§ **Work required**
Take the data below and copy exactly the lines starting at the one with "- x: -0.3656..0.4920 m" and finishing at the one with "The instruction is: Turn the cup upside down", both included.

§ **Data extract**
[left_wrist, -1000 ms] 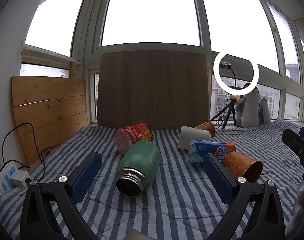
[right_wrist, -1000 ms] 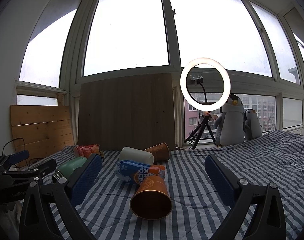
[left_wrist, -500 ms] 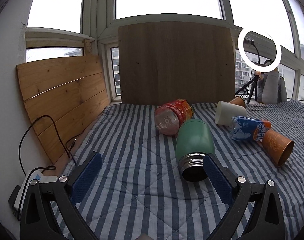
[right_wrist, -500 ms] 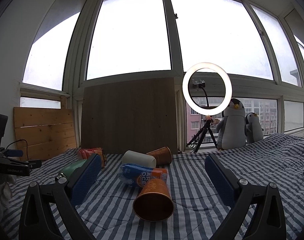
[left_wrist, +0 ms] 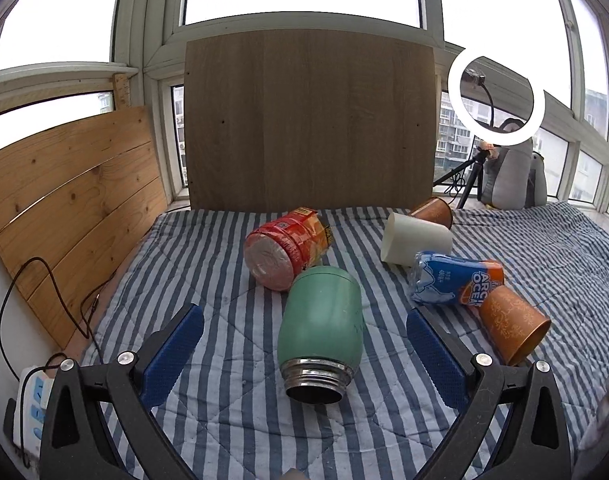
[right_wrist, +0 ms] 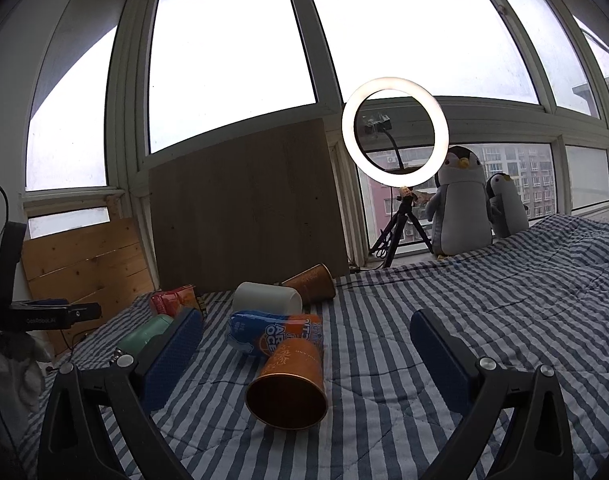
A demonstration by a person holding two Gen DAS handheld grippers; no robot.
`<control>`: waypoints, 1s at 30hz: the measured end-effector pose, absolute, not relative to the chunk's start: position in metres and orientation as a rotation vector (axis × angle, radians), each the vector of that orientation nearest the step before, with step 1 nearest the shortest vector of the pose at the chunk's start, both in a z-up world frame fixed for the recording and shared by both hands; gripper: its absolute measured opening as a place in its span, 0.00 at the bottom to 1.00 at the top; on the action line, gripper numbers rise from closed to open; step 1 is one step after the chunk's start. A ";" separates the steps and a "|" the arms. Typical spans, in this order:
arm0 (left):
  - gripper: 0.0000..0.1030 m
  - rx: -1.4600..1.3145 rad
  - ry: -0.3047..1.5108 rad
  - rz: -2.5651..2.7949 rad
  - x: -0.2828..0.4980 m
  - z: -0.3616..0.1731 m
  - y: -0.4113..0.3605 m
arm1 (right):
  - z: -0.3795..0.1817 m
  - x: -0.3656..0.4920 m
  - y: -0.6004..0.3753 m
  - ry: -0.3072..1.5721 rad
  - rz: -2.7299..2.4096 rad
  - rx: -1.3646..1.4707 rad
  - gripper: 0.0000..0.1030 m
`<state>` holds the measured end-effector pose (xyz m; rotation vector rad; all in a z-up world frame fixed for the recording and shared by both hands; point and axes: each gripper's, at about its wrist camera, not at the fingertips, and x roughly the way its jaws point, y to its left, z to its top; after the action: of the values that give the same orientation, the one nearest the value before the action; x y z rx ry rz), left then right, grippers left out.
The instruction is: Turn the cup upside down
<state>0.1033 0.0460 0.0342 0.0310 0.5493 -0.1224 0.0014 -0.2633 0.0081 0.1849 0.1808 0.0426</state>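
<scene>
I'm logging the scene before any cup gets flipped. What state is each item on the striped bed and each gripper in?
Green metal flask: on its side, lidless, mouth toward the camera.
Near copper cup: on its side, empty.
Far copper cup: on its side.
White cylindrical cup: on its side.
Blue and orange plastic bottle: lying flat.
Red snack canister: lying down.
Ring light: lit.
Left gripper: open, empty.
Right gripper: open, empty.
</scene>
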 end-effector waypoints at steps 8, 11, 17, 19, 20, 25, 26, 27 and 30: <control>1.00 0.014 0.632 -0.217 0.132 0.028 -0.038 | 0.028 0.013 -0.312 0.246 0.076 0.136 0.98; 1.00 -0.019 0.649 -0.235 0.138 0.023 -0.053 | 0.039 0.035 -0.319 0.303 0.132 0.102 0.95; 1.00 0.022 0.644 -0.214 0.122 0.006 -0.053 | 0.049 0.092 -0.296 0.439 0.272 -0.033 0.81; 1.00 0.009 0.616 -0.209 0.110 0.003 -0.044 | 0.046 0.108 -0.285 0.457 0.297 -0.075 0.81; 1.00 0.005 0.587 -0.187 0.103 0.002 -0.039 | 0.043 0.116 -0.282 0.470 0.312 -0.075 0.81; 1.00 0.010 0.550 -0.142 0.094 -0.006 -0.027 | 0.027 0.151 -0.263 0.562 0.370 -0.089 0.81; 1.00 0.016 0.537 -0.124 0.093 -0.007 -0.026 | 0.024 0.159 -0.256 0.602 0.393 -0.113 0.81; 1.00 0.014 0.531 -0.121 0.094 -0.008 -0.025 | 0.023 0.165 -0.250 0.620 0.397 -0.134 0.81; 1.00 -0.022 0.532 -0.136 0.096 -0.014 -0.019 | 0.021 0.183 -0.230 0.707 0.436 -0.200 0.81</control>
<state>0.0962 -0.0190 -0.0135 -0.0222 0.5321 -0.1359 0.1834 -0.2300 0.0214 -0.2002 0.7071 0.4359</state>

§ **Result of the exercise**
  - x: -0.3656..0.4920 m
  - y: -0.6004..0.3753 m
  - ry: -0.3072..1.5721 rad
  - rz: -2.7299..2.4096 rad
  - rx: -1.3646..1.4707 rad
  - gripper: 0.0000..0.1030 m
`<state>` holds the measured end-effector pose (xyz m; rotation vector rad; all in a z-up world frame fixed for the recording and shared by both hands; point and axes: each gripper's, at about its wrist camera, not at the fingertips, and x roughly the way its jaws point, y to its left, z to its top; after the action: of the values that give the same orientation, the one nearest the value before the action; x y z rx ry rz), left then right, grippers left out.
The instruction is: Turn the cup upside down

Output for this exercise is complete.